Gene delivery to the epidermal cells of human skin explants using microfabricated microneedles and hydrogel formulations

Purpose. Microneedles disrupt the stratum corneum barrier layer of skin creating transient pathways for the enhanced permeation of therapeutics into viable skin regions without stimulating pain receptors or causing vascular damage. The cutaneous delivery of nucleic acids has a number of therapeutic applications; most notably genetic vaccination. Unfortunately non-viral gene expression in skin is generally inefficient and transient. This study investigated the potential for improved delivery of plasmid DNA (pDNA) in skin by combining the microneedle delivery system with sustained release pDNA hydrogel formulations. Materials and methods. Microneedles were fabricated by wet etching silicon in potassium hydroxide. Hydrogels based on Carbopol polymers and thermosensitive PLGA-PEG-PLGA triblock copolymers were prepared. Freshly excised human skin was used to characterise microneedle penetration (microscopy and skin water loss), gel residence in microchannels, pDNA diffusion and reporter gene (beta-galactosidase) expression.
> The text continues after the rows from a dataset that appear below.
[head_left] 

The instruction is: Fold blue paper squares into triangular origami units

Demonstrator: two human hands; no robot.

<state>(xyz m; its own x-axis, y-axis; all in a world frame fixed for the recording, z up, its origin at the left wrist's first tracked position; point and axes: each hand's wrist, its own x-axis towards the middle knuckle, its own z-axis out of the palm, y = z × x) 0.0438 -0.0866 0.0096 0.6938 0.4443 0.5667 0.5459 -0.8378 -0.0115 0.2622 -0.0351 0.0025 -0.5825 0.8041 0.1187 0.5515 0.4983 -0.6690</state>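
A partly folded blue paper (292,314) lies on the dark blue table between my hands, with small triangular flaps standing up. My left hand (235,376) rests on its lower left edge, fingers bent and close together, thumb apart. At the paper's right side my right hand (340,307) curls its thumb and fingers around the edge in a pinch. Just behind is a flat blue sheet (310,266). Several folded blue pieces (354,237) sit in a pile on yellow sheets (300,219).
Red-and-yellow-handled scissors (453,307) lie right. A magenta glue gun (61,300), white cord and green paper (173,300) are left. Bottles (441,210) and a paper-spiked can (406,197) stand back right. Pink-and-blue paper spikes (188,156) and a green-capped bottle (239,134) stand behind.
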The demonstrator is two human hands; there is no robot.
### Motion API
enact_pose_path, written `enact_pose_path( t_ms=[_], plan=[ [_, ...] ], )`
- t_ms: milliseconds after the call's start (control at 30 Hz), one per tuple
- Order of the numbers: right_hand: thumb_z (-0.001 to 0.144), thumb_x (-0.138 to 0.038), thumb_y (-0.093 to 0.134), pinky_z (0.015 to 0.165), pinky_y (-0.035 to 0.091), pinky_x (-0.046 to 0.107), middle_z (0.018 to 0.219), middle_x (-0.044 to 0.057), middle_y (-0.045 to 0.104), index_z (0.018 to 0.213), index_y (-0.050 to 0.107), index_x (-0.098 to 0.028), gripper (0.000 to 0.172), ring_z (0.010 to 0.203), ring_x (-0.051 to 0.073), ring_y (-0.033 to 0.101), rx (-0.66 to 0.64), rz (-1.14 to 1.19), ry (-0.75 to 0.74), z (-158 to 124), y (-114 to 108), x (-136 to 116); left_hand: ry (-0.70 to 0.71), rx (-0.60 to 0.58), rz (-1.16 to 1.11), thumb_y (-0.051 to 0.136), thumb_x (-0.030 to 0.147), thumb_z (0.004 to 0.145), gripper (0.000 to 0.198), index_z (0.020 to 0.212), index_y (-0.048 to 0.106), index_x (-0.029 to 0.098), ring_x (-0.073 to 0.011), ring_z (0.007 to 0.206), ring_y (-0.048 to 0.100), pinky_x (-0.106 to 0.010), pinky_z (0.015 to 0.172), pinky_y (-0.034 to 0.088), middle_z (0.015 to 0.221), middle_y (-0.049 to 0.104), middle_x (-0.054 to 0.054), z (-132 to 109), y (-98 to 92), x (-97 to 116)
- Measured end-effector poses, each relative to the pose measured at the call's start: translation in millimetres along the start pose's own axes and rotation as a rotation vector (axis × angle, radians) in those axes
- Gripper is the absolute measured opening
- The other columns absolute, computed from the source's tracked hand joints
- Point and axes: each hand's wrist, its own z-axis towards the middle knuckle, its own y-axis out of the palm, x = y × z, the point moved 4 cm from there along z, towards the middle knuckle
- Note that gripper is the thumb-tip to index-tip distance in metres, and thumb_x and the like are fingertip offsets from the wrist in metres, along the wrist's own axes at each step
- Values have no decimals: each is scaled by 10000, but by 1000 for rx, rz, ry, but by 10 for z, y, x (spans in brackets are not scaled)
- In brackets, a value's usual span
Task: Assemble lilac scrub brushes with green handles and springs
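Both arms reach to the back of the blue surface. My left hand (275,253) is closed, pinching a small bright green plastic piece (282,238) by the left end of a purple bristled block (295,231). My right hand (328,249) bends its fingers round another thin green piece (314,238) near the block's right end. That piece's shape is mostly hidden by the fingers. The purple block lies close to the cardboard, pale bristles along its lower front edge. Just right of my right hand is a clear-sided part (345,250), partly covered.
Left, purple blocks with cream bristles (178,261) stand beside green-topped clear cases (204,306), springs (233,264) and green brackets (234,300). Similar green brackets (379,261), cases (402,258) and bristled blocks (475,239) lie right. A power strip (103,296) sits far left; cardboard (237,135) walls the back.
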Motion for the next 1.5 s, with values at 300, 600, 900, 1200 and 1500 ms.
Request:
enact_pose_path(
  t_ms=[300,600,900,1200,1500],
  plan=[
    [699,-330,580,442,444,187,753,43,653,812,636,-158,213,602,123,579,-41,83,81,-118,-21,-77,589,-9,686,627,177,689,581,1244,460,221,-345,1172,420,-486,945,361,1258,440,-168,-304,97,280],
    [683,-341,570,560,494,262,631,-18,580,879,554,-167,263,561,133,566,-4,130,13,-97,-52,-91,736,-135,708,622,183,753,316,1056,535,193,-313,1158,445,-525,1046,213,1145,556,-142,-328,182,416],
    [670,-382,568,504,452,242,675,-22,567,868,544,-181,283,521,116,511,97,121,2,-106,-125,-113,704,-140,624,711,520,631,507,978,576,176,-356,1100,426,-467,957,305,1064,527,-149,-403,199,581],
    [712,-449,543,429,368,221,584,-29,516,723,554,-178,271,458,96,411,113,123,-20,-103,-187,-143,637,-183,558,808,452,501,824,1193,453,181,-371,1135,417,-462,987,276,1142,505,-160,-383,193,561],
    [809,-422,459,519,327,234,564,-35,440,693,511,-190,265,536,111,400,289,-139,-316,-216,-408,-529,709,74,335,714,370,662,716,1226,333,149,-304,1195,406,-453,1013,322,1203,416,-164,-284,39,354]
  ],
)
Results. Following microneedle treatment, channels of approximately 150-200 mu m depth increased trans-epidermal water loss in skin. pDNA hydrogels were shown to harbour and gradually release pDNA. Following microneedle-assisted delivery of pDNA hydrogels to human skin expression of the pCMV beta reporter gene was demonstrated in the viable epidermis proximal to microchannels. Conclusions. pDNA hydrogels can be successfully targeted to the viable epidermis to potentially provide sustained gene expression therein.